In 2004, the Amherst Island Women’s Institute hired a local stone mason, Bill Hedges, to train them on the basics of dry stone walling so that they could begin repairing two significant walls – Pentland Cemetery and the Hitchins Farm wall. Over a period of five years, with many volunteers supporting the venture, these projects were accomplished.

The migration of the Irish played a significant role in bringing people to Amherst Island who had the skill, knowledge and heritage to build these walls. The bedrock was relatively shallow and farmers were constantly removing rocks as they ploughed the soil.
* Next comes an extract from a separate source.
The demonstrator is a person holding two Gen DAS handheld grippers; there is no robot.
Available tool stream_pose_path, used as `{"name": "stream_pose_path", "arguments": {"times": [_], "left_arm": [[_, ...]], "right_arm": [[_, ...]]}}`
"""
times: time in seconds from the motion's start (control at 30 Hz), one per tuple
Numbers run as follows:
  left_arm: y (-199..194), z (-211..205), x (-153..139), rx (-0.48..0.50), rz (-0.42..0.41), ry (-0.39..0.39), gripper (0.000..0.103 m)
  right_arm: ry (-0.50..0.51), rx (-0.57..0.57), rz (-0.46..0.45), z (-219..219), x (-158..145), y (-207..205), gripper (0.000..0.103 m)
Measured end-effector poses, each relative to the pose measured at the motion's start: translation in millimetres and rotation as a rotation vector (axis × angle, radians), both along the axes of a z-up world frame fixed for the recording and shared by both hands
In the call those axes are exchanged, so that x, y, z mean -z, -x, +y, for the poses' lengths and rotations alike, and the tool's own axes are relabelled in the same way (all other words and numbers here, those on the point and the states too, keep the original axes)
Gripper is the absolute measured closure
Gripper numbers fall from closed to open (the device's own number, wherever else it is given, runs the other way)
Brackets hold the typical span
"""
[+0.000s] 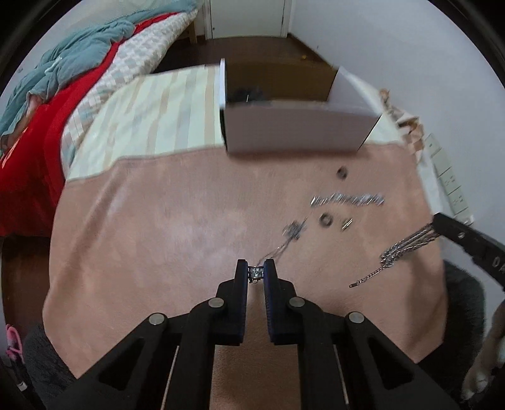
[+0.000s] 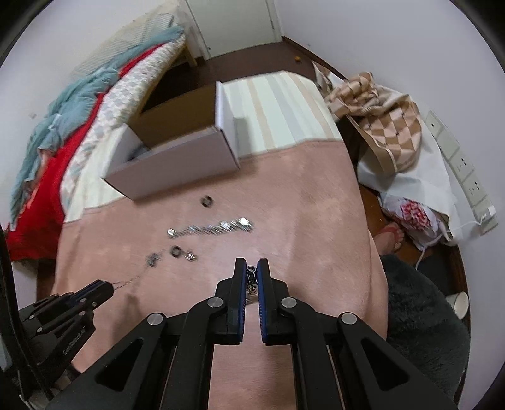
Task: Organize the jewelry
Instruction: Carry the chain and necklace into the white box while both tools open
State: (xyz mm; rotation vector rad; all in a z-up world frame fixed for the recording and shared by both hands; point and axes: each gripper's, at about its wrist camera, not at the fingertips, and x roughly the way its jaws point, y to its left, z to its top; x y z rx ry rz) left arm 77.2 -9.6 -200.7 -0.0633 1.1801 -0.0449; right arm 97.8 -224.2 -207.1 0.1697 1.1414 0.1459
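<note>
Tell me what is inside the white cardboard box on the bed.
The white cardboard box is open-topped with a brown interior; a dark, blurred item lies at its far left corner. Its near wall hides most of the floor, so other contents cannot be seen.

A bedroom in someone's home. Left of the left gripper (image 1: 255,273) lies a bed (image 1: 139,47) heaped with a teal blanket (image 1: 82,44) and red cover (image 1: 47,132); beyond it, a white door (image 1: 249,17) and dark wood floor (image 1: 284,50). Wall sockets (image 2: 464,176) and a checked bag (image 2: 391,126) sit right of the right gripper (image 2: 251,274).
</note>
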Motion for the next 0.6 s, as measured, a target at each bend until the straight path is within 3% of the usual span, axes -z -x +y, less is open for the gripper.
{"name": "stream_pose_path", "arguments": {"times": [0.3, 0.6], "left_arm": [[-27, 4, -69, 0.044, -0.106, 0.080, 0.096], [-104, 8, -139, 0.069, -0.218, 0.101, 0.096]], "right_arm": [[-0.104, -0.092, -0.068, 19, -54, -21, 0.097], [-0.127, -0.197, -0.166, 46, -116, -88, 0.097]]}}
Those early settlers did what they knew best with their abundance of rocks: they built wonderful stone walls.

MP Marc Garneau visited Amherst Island with his family for years, and states in a letter supporting the heritage designation of Amherst Island’s Dry Stone Walls in 2012, “… I suggest that all efforts should be made to preserve these fences and to protect Amherst Island’s cultural heritage landscape for all Canadians, present and future.”
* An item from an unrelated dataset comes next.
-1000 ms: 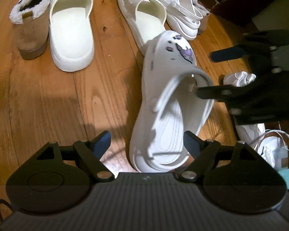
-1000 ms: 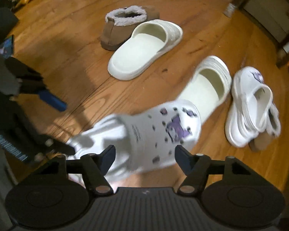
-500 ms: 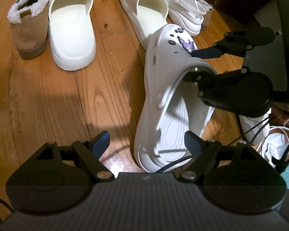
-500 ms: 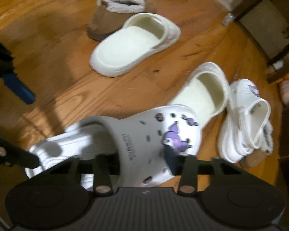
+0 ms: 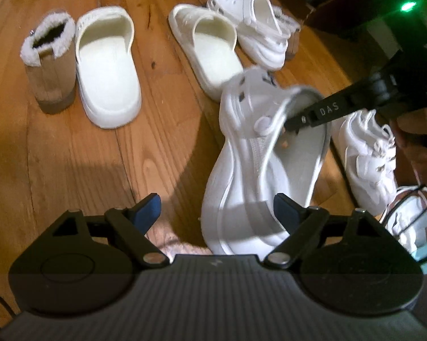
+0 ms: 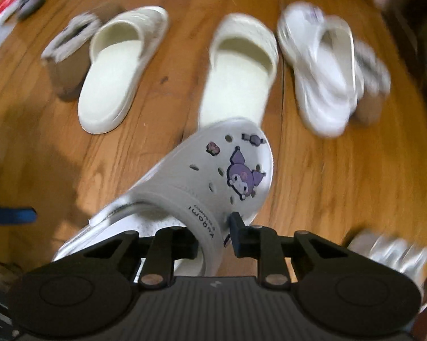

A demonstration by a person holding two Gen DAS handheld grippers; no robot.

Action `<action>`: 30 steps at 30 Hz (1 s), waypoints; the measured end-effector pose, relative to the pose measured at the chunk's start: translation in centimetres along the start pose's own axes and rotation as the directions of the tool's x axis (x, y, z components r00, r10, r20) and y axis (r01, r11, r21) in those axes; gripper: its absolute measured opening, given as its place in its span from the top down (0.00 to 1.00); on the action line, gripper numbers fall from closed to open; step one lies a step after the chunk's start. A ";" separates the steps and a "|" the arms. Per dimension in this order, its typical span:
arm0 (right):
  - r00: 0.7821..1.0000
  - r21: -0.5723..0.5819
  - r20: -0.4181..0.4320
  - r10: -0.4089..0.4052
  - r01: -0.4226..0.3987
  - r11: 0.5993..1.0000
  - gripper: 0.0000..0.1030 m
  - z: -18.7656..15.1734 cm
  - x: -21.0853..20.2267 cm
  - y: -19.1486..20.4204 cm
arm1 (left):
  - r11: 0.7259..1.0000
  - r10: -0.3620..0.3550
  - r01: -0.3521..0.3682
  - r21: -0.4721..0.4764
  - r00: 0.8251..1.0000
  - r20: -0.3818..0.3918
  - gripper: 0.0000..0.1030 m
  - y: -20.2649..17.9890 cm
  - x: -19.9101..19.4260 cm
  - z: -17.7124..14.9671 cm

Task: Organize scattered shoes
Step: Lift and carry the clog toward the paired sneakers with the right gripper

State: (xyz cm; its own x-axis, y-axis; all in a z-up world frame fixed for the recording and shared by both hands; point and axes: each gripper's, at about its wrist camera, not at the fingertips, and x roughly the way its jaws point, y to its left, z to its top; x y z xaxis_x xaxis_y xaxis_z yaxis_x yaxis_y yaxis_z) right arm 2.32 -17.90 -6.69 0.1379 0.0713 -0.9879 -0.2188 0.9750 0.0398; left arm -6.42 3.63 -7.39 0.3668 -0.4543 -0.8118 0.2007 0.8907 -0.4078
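Since a second ago, tipped onto its side edge and lifted at the toe: white clog (image 6: 213, 176), smooth moulded foam with vent holes and a purple cartoon charm (image 6: 243, 177). Long axis running from the near edge of the left wrist view up and away, toe toward the row of shoes, heel near the left gripper (image 5: 215, 213), sole partly raised off the wooden floor (image 5: 57, 156). Pinched at the upper's rim by the right gripper (image 6: 213, 234), fingers having just closed, one inside the opening and one outside. Heel strap (image 5: 273, 119) swung forward over the opening. Left fingers spread wide, grasping nothing, the heel between them but not pressed. Beyond, side by side: tan fleece-lined boot (image 5: 50, 65), two cream slides (image 5: 108, 71) (image 5: 210, 48), a second white clog (image 5: 256, 25). Off to the right, white lace-up sneakers (image 5: 370, 156).
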 end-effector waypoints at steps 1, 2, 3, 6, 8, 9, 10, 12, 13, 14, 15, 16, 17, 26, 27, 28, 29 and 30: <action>1.000 0.027 -0.004 0.007 -0.007 1.000 0.86 0.0 0.0 -0.4 | 1.000 -0.025 0.025 -0.012 1.000 0.010 0.15 0.1 -0.3 0.2; 1.000 0.055 -0.008 0.015 -0.014 0.998 0.86 0.1 0.0 -0.9 | 0.999 -0.041 0.041 -0.017 0.999 0.018 0.15 0.0 -0.6 0.3; 1.000 0.078 -0.004 0.012 -0.012 0.997 0.85 0.0 -0.2 -1.3 | 0.999 -0.039 0.040 -0.014 0.999 0.021 0.15 -0.1 -0.7 0.4; 1.000 0.105 -0.011 0.004 -0.003 0.995 0.85 -0.5 -0.6 -1.5 | 0.999 -0.049 0.049 0.004 0.998 0.049 0.15 -0.6 -1.6 0.4; 0.998 0.191 -0.039 0.042 -0.033 0.981 0.85 -1.3 -0.9 -2.2 | 0.997 -0.075 0.075 0.010 0.994 0.074 0.15 -0.7 -2.1 0.4; 0.996 0.246 -0.058 0.063 -0.047 0.968 0.85 -1.6 -1.0 -2.7 | 0.996 -0.095 0.094 0.011 0.991 0.090 0.15 -0.7 -2.2 0.4; 0.994 0.300 -0.076 0.084 -0.058 0.952 0.86 -1.9 -1.1 -3.1 | 0.993 -0.113 0.114 -0.003 0.988 0.103 0.15 -0.6 -2.3 0.4; 0.988 0.371 -0.087 0.128 -0.087 0.925 0.87 -2.6 -1.3 -3.8 | 0.990 -0.133 0.136 -0.022 0.985 0.112 0.15 -0.5 -2.7 0.4; 0.983 0.416 -0.093 0.157 -0.105 0.903 0.86 -3.0 -1.6 -4.1 | 0.990 -0.139 0.142 -0.020 0.984 0.115 0.15 -0.6 -2.8 0.4; 0.982 0.431 -0.098 0.159 -0.102 0.897 0.85 -3.2 -1.7 -4.2 | 0.990 -0.139 0.142 -0.016 0.983 0.122 0.15 -0.7 -3.1 0.4; 0.983 0.444 -0.104 0.152 -0.091 0.891 0.84 -3.7 -1.8 -4.1 | 0.990 -0.137 0.139 -0.012 0.983 0.126 0.15 -0.7 -3.3 0.4; 0.982 0.451 -0.105 0.154 -0.091 0.888 0.84 -4.1 -1.8 -4.0 | 0.990 -0.135 0.137 -0.008 0.982 0.129 0.15 -0.8 -3.4 0.5; 0.981 0.467 -0.106 0.164 -0.096 0.879 0.84 -4.3 -1.7 -4.0 | 0.991 -0.132 0.134 -0.008 0.983 0.129 0.15 -0.8 -3.4 0.5; 0.878 0.681 -0.089 0.470 -0.291 0.672 0.68 -6.8 -0.2 -3.7 | 0.992 -0.105 0.110 -0.054 0.990 0.094 0.14 0.5 -2.8 0.2; 0.878 0.618 -0.096 0.470 -0.318 0.719 0.58 -6.2 -0.9 -3.2 | 0.991 -0.105 0.112 -0.068 0.990 0.093 0.11 0.8 -2.7 0.2; 0.896 0.449 -0.086 0.435 -0.355 0.820 0.50 -5.1 -2.9 -2.3 | 0.988 -0.110 0.118 -0.098 0.990 0.086 0.10 1.5 -2.4 0.2; 0.908 0.357 -0.060 0.415 -0.368 0.858 0.44 -4.9 -3.8 -1.9 | 0.983 -0.119 0.128 -0.132 0.990 0.075 0.10 2.2 -2.1 0.1; 0.918 0.261 -0.032 0.396 -0.375 0.889 0.29 -4.7 -4.8 -1.6 | 0.980 -0.125 0.134 -0.149 0.990 0.069 0.10 2.6 -1.9 0.1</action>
State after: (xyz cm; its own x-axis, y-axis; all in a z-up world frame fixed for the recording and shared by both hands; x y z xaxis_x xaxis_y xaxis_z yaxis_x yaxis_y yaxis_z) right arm -2.51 -20.76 -2.74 0.0087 0.4449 -0.8956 0.0061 0.8955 0.4449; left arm -6.55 6.81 -6.87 0.4005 -0.5616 -0.7240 0.1107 0.8140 -0.5702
Thirteen dry stone walls have received bylaw designation by Loyalist Township as having cultural heritage value under section 29 of the Ontario Heritage Act, with more to be documented. These same walls were celebrated last year during the Irish-Canadian International Dry Stone Festival. VIPs, including Ontario’s Minister of Tourism, Culture and Sport, Ireland’s Ambassador to Canada and author Jane Urquhart, were in attendance. More than 40 professional wallers from Ireland, Scotland, the U.K., Canada and the United States also attended. Even the CBC’s Rick Mercer and his crew spent a day at the festival! The event was so significant that an MPP stood in the Ontario legislature to comment on her experience. In addition, Dry Stone Canada was awarded the 2015 Lieutenant Governor’s Award for Conservation Excellence by the Ontario Heritage Trust.

In June 2016, a couple from Northern Ireland visiting the Kingston area asked the hotel manager what they should see during their two-day stay. He answered, “Fort Henry and the Amherst Island dry stone walls!”

Amherst Island is now on the map – for its significant cultural heritage landscape. People in Canada and elsewhere are coming to see for themselves what makes this island such a treasure.

Andrea Cross has worked in the exhibition, heritage and cultural attractions business for over 20 years. Currently, she is a member of the Loyalist Township Heritage Committee and the County of Lennox and Addington Economic Development Committee, as well as the Administrator for Dry Stone Canada.